The required output is every line from the beginning of the entries below through the line that includes "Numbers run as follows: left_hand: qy", copied exactly.

Content starts

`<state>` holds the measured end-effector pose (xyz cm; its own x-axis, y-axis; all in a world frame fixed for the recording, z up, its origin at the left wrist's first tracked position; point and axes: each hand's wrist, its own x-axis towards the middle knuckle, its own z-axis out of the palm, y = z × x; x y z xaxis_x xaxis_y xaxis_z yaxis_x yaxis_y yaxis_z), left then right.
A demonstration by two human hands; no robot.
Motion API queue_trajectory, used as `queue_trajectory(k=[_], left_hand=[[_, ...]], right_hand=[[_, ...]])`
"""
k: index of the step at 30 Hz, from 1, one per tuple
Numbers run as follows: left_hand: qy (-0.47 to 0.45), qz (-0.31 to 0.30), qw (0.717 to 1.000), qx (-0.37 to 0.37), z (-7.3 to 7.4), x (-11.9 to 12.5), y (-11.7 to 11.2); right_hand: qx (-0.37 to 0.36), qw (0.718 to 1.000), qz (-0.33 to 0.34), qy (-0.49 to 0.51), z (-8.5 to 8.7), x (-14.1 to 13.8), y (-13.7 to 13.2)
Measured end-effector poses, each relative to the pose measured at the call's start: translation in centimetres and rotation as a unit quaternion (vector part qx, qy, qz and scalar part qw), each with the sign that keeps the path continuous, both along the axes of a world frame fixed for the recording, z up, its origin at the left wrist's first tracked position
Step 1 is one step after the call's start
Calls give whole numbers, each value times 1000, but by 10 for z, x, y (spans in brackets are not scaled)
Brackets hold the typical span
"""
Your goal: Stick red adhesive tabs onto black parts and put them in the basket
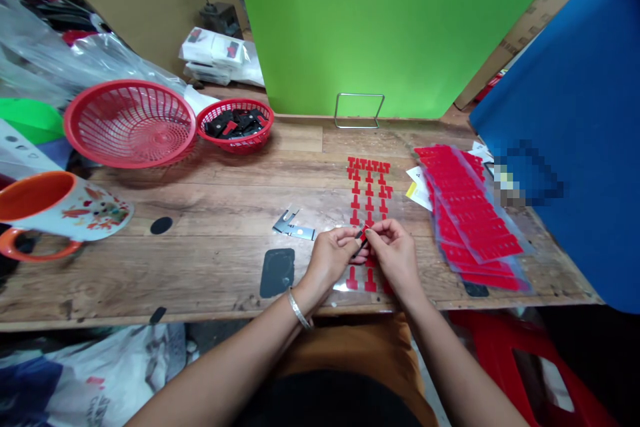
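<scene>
My left hand [331, 255], with a silver bangle at its wrist, is closed around a small black part [359, 247]. Thumb and index finger of my right hand [399, 255] pinch at a small red sticker [365, 232] on that part's upper end. Both hands meet over a clear sheet of red T-shaped stickers [355, 201], covering some of its lower rows. Left of them on the table lie a flat metal piece [301, 233] and a notched metal piece [285, 220]. The held part's far side is hidden by my fingers.
A large red basket [75, 137] stands beside a smaller red basket [235, 145] of black parts. A mug [95, 210] is at left. Stacked red sticker sheets [470, 207] lie at right. Behind are a wire stand [359, 94] and a green board [390, 20].
</scene>
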<state>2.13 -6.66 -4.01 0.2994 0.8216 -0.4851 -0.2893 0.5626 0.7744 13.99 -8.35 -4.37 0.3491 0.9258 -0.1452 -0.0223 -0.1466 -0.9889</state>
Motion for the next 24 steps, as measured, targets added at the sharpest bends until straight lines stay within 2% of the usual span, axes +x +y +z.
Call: queue_trajectory(k=[6,12,18,24], left_hand=[[3,-1,1000,1,3,0,-1],[11,-6,1000,3,4,-1,0],[1,-18,1000,17,3,0,-2],[-46,25,999,12,19,-10,2]], right_hand=[[5,997,-27,75,0,2,2],[-38,996,49,71,-1,8,3],[-38,994,54,83,-7,11,4],[-21,996,47,72,-18,9,-2]])
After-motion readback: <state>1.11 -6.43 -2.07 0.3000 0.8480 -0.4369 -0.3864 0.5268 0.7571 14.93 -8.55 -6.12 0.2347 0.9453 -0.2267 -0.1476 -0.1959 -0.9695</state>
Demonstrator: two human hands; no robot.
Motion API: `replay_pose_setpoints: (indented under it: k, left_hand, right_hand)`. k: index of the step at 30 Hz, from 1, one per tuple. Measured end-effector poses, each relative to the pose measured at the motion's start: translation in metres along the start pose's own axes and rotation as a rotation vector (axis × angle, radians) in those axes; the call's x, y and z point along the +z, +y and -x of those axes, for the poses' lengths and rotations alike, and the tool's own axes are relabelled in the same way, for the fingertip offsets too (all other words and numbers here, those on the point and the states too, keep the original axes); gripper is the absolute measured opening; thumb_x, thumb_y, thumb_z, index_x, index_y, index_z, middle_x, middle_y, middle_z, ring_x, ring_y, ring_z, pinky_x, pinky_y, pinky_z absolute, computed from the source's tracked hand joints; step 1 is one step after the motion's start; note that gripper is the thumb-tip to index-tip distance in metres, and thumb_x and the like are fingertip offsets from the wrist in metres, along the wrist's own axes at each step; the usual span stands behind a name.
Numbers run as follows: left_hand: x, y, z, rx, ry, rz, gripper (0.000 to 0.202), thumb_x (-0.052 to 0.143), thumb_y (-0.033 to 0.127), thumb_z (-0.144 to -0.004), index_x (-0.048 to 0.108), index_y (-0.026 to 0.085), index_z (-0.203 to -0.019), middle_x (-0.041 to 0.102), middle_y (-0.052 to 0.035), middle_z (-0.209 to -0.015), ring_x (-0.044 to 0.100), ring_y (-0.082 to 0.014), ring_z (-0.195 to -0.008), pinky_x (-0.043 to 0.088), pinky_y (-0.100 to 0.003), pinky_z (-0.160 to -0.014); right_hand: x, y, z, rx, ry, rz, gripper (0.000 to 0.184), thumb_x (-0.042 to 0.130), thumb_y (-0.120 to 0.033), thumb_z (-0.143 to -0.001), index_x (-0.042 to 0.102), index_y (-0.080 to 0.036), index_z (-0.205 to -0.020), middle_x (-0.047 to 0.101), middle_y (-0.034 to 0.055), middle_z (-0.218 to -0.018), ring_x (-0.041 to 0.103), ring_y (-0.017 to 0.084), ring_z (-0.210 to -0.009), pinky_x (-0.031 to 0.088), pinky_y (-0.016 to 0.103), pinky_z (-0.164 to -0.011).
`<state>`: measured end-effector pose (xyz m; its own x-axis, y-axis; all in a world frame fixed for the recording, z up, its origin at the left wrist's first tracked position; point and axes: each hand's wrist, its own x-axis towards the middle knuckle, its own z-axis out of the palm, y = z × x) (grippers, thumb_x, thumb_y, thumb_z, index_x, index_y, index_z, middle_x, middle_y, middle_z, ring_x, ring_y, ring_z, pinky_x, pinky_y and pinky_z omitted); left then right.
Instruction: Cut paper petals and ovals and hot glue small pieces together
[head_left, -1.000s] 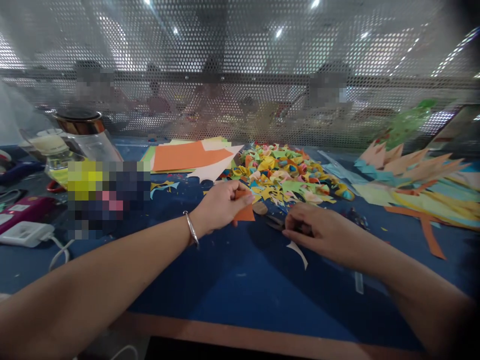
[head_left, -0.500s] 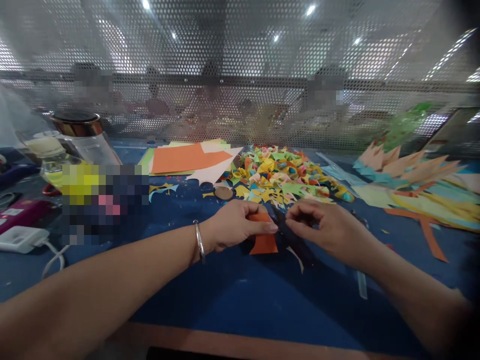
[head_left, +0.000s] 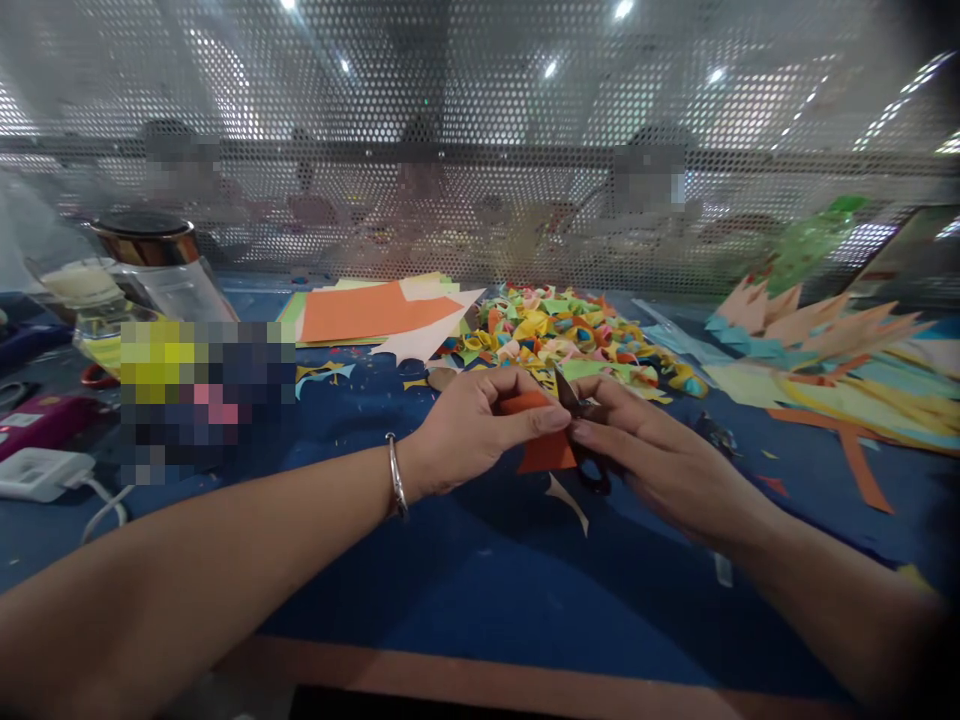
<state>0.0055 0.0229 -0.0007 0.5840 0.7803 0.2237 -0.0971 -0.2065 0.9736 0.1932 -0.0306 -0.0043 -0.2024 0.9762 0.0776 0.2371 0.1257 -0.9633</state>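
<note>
My left hand, a metal bangle on its wrist, pinches a small orange piece of paper above the blue table. My right hand is closed around a pair of dark scissors, whose blades point up beside the paper's right edge. A white paper sliver lies on the table just below both hands.
A heap of curled coloured paper bits lies beyond the hands. Orange and white sheets are stacked at the back left, pointed paper cut-outs at the right. A jar, a white charger and a perforated metal screen are also there.
My left hand has carried the orange paper right and up off the table. My right hand picked up the scissors from the table and brought them to the paper.
</note>
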Motion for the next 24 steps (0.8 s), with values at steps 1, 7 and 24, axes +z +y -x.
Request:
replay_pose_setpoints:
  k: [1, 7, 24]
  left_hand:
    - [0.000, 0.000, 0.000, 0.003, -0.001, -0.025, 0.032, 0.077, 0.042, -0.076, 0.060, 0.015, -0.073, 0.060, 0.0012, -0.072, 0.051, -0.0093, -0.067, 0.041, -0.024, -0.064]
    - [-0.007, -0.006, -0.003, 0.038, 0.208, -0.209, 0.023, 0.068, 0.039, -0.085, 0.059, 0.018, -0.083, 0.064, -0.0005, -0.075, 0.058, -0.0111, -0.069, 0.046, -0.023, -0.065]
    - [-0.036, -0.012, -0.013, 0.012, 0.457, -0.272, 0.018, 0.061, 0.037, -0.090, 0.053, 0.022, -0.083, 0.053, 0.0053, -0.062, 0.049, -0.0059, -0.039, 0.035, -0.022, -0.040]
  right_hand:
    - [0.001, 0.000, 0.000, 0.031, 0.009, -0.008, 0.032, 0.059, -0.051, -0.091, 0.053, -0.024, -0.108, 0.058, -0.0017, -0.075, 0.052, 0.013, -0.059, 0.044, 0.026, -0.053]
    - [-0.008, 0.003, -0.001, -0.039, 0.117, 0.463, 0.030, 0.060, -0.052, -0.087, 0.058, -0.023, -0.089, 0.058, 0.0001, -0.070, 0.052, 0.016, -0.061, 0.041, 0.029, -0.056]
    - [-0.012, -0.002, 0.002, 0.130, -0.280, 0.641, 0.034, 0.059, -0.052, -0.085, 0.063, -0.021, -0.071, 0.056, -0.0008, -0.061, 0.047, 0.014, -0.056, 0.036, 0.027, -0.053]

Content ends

**Reply:**
`<state>` holds the measured end-effector pose (xyz cm; its own x-axis, y-axis; all in a world frame fixed for the recording, z up, its origin at the left wrist's first tracked position; point and axes: each hand's wrist, its own x-axis towards the middle knuckle, its own z-axis out of the palm, y = z × x; x y z xaxis_x xaxis_y xaxis_z yaxis_x yaxis_y yaxis_z), left then right.
A demonstration by two human hands; no robot.
Motion API queue_trajectory, used as `queue_trajectory(k=[_], left_hand=[[_, ...]], right_hand=[[_, ...]])`
"""
k: index of the step at 30 Hz, from 1, one per tuple
Numbers run as follows: left_hand: qy (-0.47 to 0.45), qz (-0.31 to 0.30), qw (0.717 to 1.000), qx (-0.37 to 0.37), z (-7.3 to 7.4), x (-11.9 to 12.5), y (-11.7 to 11.2); right_hand: qx (-0.37 to 0.36), qw (0.718 to 1.000), qz (-0.33 to 0.34), qy (-0.49 to 0.51), z (-8.5 to 8.7), x (-14.1 to 13.8), y (-13.7 to 13.2)

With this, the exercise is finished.